Giacomo Musso è italiano originario di un paesino di poche anime del Nord Italia, Shirin è di origine Iraniana.
Tutto sembra andare per il meglio per la giovane coppia, che decide di trasferirsi nel paese di origine di Giacomo, nella casa di famiglia. I lavori di ripristino e rinnovamento dei locali, il nuovo lavoro di maestro elementare di Giacomo, con una classe mista di bambini dalla prima alla quarta, la gestione della statistica delle vendite per la filiale italiana della ditta per cui lavora Shirin, riempiono di fatto le giornate dei due giovani sposi. L’ingresso di Shirin nel Coro tradizionale di canzoni dialettali dove ha sempre cantato Giacomo, assume per la giovane un significato immenso. La donna si sente totalmente ed incondizionatamente accettata dalla comunità locale, e vive serena ed entusiasta nel nuovo paese.
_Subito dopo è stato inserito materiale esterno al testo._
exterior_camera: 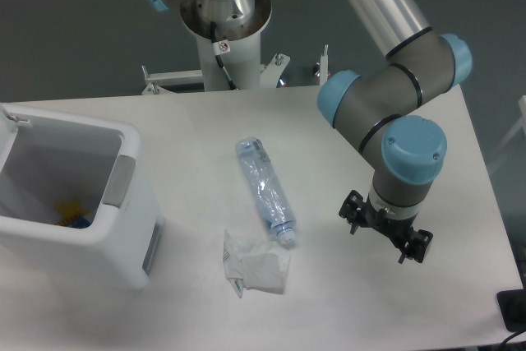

“Troppo bello per essere vero” direte voi, ahimè sì! La favola deve avere per forza anche i personaggi “cattivi”, che si chiamino “uomo nero” o “strega”, non importa; sta di fatto che l’allontanamento di Shirin dal coro, in seguito a espressa richiesta del Sindaco leghista di un paese vicino, che accetta l’intervento del gruppo solo se viene rispettata questa clausola, è la scintilla che fa divampare il fuoco dell’intolleranza e dell’odio reciproco.
Di colpo la giovane capisce che la sua non è mai stata effettiva e completa integrazione, ma semplice accettazione di una situazione in nome delle origini e conoscenze del marito.
Non svelo altri particolari della trama, se non il fatto che la storia viene narrata attraverso una specie di “memoriale” che il marito Giacomo scrive dal carcere, sulla base di diverse fotografie che parlano della storia con Shirin. La donna è morta.
La trama ti avviluppa nelle sue spire, la scrittura è fluida e ricca, i personaggi sono posti in essere con un solo scopo: parlare di razzismo, di odio,di mancanza di dialogo tra le varie etnie.
La riflessione è d’obbligo a questo punto.
Non sono d’accordo con l’idea dell’autore: “l’ateismo è la sola religione di pace”.
Come condivido invece ciò che pensa in altri momenti: “L’odio non si controlla;l’odio rompe gli argini e dilaga, si alimenta di se stesso e travolge tutto.Chi semina il vento (da qui il titolo del libro), raccoglie tempesta.”
La soluzione non rientra nella globalizzazione intesa come spoglio delle proprie tradizioni di popolo, per un omologazione impossibile ed ingiusta. La soluzione rientra in una sola, preziosa, meravigliosa parola, che anche nel nostro piccolo spesso disattendiamo. Il rispetto.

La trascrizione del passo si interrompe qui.